What needs to be done - Of all the entries below, only the lines from the one with "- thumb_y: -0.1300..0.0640" up to and including the one with "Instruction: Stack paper" are to be duplicated exactly.

Dataset records
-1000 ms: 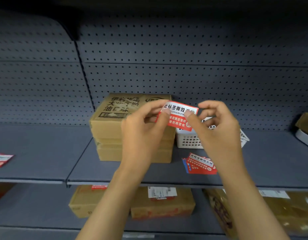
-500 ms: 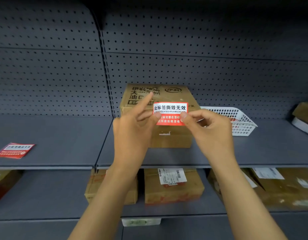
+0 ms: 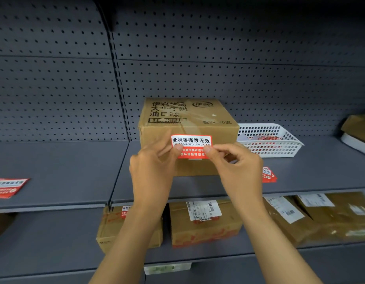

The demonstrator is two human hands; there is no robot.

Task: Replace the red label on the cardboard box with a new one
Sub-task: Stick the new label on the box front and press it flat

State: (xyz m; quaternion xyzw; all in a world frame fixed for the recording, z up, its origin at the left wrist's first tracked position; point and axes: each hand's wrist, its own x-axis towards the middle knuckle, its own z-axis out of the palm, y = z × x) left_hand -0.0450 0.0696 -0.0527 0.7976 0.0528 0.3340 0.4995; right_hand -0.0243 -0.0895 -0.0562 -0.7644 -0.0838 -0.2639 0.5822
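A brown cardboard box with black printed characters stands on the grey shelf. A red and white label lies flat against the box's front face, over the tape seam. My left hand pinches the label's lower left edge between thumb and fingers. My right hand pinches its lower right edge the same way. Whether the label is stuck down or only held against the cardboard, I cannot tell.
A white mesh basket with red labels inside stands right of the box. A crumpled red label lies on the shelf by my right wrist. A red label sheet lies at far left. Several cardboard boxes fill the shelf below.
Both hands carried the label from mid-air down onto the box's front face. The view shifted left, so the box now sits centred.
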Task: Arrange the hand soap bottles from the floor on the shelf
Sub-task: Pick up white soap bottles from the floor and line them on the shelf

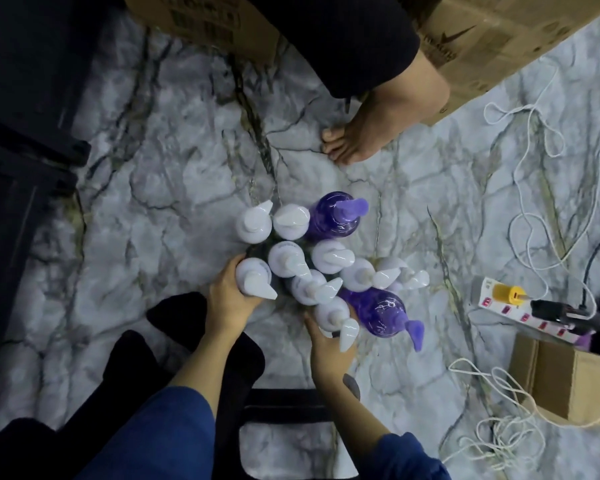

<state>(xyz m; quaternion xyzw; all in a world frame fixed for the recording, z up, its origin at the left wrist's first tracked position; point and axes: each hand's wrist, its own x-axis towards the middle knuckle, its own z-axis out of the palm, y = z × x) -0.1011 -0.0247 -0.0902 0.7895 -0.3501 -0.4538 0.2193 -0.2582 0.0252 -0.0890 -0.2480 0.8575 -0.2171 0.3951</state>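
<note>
Both blue sleeves reach down from the bottom of the view. The right hand (329,344) is wrapped around a white pump bottle (333,315) at the near edge of the cluster, fingers curled behind its body, spout pointing back toward the wrist. The left hand (227,296) grasps another white bottle (253,277) at the cluster's left side, thumb and fingers curled round it.

Just right of the right hand stands a purple bottle (383,315), touching the white one that hand holds. Beyond both hands the remaining white bottles (321,259) stand packed shoulder to shoulder on the marble-patterned floor (160,188), with a second purple bottle (335,216) at the far edge. All upright, pumps on; how full the white ones are can't be judged from above.

Well right of the right hand lies a power strip (520,315) with a yellow plug, white cord (520,140) looping around it, and an open cardboard box (551,379) whose contents are hidden. Farther off, a bare foot (364,140) stands on the floor before large cartons (499,39).
</note>
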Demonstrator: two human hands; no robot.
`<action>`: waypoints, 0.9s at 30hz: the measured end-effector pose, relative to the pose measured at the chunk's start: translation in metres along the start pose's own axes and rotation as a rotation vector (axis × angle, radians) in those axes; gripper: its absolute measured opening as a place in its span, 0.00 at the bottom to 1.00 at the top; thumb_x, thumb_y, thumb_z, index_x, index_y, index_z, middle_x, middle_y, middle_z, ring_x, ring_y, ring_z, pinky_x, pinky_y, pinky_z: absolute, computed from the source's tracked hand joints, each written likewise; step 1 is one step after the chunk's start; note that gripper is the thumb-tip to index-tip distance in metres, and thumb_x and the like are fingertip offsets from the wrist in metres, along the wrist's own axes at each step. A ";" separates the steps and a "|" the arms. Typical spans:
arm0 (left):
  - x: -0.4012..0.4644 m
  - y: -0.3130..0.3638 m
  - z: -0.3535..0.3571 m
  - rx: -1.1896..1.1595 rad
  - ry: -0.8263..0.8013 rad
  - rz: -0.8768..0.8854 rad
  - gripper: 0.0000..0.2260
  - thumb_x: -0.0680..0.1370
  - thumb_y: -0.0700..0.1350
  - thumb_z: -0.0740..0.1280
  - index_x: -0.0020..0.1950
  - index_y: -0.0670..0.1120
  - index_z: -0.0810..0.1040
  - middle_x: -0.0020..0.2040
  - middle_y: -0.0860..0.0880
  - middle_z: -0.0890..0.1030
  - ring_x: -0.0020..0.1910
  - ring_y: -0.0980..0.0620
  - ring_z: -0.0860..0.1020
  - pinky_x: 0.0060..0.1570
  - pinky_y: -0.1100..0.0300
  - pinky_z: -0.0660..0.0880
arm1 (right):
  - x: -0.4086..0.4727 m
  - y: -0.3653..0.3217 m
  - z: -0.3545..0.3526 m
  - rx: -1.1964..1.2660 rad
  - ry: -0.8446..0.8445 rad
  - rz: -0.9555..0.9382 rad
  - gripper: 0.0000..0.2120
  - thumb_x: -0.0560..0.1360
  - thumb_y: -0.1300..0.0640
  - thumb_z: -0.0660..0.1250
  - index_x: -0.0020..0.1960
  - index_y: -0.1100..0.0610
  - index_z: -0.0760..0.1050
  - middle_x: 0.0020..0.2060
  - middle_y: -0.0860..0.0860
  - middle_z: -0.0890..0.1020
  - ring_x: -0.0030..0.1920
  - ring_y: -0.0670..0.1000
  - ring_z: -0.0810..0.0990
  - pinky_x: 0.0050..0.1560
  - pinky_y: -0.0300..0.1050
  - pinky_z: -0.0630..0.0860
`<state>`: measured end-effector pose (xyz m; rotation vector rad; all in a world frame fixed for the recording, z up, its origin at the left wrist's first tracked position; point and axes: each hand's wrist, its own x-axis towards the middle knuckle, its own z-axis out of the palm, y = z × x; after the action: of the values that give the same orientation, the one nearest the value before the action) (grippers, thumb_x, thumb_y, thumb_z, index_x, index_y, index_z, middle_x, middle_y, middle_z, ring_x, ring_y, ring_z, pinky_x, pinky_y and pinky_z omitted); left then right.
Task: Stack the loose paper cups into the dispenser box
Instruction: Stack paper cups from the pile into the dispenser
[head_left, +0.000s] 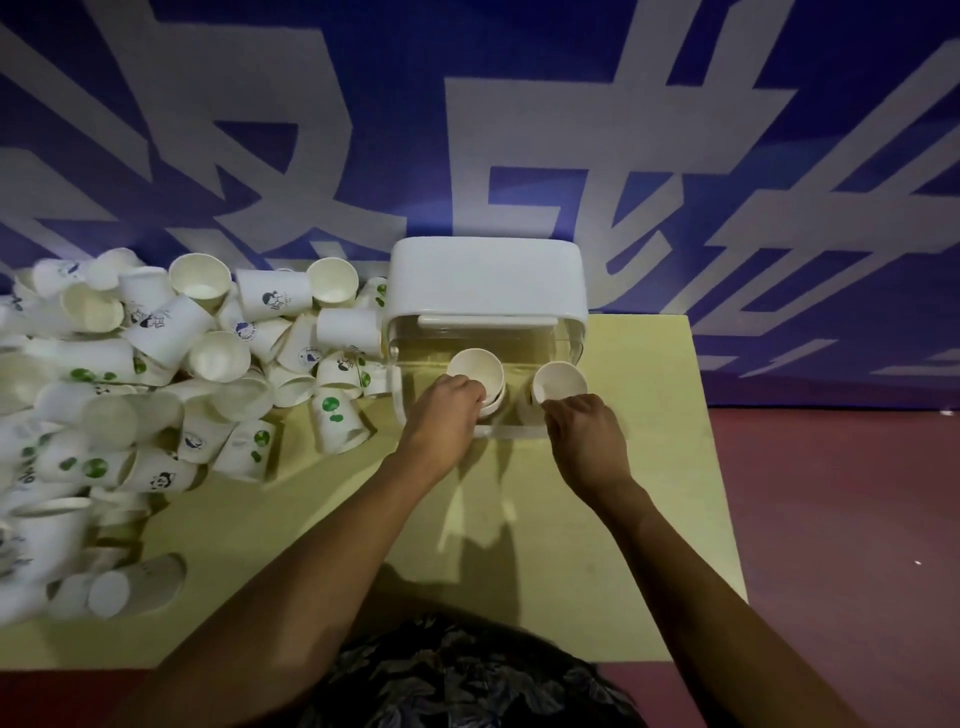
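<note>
Holding cups (475, 366) in box (488, 280), prints unreadable

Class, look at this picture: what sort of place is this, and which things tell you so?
Probably a staged work area, not a kitchen: a plain yellow table, a printed blue banner behind, and heaped paper cups beside a dispenser box.

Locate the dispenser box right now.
Head view, centre: the dispenser box sits at the table's far edge, cup pile left, both hands at its clear front.

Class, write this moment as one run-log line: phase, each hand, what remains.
phase: placing | left hand: holds left cup in dispenser box | right hand: holds right cup | remaining: loose cups heaped on table
</note>
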<state>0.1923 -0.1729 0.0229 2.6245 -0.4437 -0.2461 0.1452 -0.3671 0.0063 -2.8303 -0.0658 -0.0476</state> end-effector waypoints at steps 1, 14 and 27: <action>0.002 0.000 0.004 0.017 -0.020 -0.022 0.09 0.80 0.39 0.60 0.51 0.42 0.80 0.50 0.44 0.80 0.52 0.44 0.75 0.51 0.51 0.73 | 0.002 0.003 0.003 -0.017 -0.023 -0.022 0.05 0.72 0.66 0.68 0.43 0.58 0.81 0.34 0.55 0.82 0.38 0.59 0.78 0.39 0.49 0.76; -0.036 -0.029 0.003 -0.284 0.338 -0.236 0.06 0.76 0.39 0.67 0.51 0.44 0.81 0.47 0.49 0.81 0.46 0.53 0.77 0.45 0.62 0.72 | 0.003 -0.034 0.003 0.236 0.057 -0.150 0.07 0.74 0.62 0.68 0.52 0.57 0.80 0.49 0.53 0.82 0.49 0.55 0.77 0.45 0.48 0.76; -0.127 -0.219 -0.013 -1.053 0.463 -1.290 0.14 0.77 0.40 0.66 0.60 0.34 0.75 0.49 0.39 0.79 0.45 0.45 0.76 0.52 0.47 0.76 | 0.013 -0.182 0.099 1.032 -0.543 0.670 0.08 0.75 0.60 0.65 0.41 0.58 0.82 0.36 0.53 0.82 0.37 0.52 0.77 0.47 0.47 0.77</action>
<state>0.1353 0.0613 -0.0566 1.4578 1.2315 -0.1645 0.1511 -0.1627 -0.0320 -1.6517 0.5619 0.6844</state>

Response to this task -
  - thumb_y: -0.1300..0.0640
  - thumb_z: -0.0660..0.1250
  - index_x: -0.0020..0.1960
  - index_y: -0.1100..0.0610
  - index_z: -0.0760..0.1050
  - middle_x: 0.0020..0.2060
  - middle_y: -0.0860..0.0860
  - middle_z: -0.0890..0.1020
  - ring_x: -0.0030..0.1920
  - ring_y: -0.0670..0.1000
  - ring_z: -0.0810..0.0990
  - pinky_x: 0.0050..0.1560
  - pinky_y: -0.0300..0.1050
  - pinky_z: -0.0630..0.0860
`<state>`: measured end-effector pose (xyz m; rotation vector rad; all in a world frame fixed for the recording, z up, its origin at the left wrist's first tracked position; point and axes: each hand's wrist, its own x-axis towards the middle knuckle, its own z-axis out of the palm, y = z × x; after the action: of the values that give the same orientation, the one nearest the value before the action) (grippers, thumb_x, thumb_y, thumb_z, index_x, index_y, index_z, middle_x, middle_y, middle_z, ring_x, ring_y, ring_z, pinky_x, pinky_y and pinky_z omitted); left then right.
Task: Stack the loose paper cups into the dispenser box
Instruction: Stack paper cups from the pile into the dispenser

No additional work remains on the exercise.